To get a TSA assessment, caregivers can also ask their doctor or insurer for a list of assessors in their area. An evaluation by a medical provider may result in a medical diagnosis of ASD, which may open the door to services covered by health insurance.

If there are ASD issues at school, the caregiver can request that the school conduct an ASD-specific educational assessment. This can lead to autism school eligibility and open the door to school-based services such as speech and occupational therapy, special education and support, and school social work.

What should a caregiver expect from the assessment?

A school assessment will likely include an interview and/or questionnaires, cognitive and communication tests, occupational therapy tests, classroom observation, and an autism-specific assessment.

A [non-school] Child-based assessment should include an interview with caregivers about the child’s medical and family history, early development, communication, social interactions, interests, activities, and behavior. The assessment may include a standardized assessment of the child’s communication skills and developmental/cognitive skills, as well as daily living skills. The caregiver may be asked to interact with their child in specific ways while the assessment team observes. The assessment team may also interact directly with the child and attempt to engage them with toys, activities and conversations, depending on their developmental status. The team may include a psychologist, pediatrician, speech therapist and others.

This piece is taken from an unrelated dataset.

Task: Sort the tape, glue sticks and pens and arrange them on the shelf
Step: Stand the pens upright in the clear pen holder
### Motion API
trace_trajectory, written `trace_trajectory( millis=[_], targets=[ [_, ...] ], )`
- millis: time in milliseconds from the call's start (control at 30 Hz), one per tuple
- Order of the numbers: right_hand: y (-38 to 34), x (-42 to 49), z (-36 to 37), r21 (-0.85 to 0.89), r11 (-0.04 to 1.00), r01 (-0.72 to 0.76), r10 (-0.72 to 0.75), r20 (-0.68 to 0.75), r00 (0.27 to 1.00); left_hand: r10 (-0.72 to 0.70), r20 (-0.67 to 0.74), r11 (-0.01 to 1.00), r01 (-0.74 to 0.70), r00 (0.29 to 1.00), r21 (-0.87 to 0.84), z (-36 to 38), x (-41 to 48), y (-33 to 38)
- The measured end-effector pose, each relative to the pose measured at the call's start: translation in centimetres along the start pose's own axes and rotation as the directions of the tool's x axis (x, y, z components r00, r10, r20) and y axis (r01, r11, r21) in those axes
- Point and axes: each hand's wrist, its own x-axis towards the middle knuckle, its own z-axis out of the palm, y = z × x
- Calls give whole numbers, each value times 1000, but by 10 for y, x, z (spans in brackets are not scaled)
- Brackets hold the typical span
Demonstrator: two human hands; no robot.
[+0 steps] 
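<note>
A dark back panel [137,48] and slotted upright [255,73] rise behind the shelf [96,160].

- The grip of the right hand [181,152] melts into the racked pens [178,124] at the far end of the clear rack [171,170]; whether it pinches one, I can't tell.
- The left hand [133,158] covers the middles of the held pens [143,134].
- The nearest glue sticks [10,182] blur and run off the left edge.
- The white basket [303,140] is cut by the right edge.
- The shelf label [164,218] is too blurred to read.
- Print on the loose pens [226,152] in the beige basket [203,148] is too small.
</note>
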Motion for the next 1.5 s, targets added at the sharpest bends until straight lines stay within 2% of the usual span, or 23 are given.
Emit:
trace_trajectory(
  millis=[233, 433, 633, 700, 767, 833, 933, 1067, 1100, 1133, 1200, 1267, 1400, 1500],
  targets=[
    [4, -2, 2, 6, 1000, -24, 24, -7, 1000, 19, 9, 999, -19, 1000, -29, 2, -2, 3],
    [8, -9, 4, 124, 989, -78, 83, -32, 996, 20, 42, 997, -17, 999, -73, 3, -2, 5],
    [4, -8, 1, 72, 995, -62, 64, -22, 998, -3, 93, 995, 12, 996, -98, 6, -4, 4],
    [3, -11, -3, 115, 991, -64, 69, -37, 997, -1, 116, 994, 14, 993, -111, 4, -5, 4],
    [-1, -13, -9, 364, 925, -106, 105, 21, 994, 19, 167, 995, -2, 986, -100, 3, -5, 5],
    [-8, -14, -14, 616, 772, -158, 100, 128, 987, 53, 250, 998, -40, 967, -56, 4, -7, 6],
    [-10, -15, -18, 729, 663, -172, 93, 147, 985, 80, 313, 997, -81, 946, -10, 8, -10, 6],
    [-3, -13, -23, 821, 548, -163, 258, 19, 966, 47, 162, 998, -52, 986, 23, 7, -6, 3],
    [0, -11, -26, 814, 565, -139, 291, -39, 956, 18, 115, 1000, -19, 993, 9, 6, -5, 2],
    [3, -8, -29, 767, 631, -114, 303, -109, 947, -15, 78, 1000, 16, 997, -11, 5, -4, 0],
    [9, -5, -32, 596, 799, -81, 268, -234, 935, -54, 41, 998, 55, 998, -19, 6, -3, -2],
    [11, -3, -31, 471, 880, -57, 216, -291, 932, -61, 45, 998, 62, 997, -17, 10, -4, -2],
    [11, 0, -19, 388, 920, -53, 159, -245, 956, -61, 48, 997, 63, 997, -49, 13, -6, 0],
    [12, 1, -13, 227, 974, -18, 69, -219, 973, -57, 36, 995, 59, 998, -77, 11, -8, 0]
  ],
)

Over the past two years, telehealth assessment procedures have been developed that work well for some people, but not for all.

If parents want help finding services or navigating systems, a good resource is the Family Resource Team and Autism Providers at UNM’s Center for Development and Disability. It can be very overwhelming for families when a child is diagnosed with ASD. I think it helps to remember that your child is the same person they were before diagnosis, with their own unique set of strengths and challenges. There is great diversity among people diagnosed with ASD. As the saying goes, if you’ve met an autistic child, you’ve met a autistic child.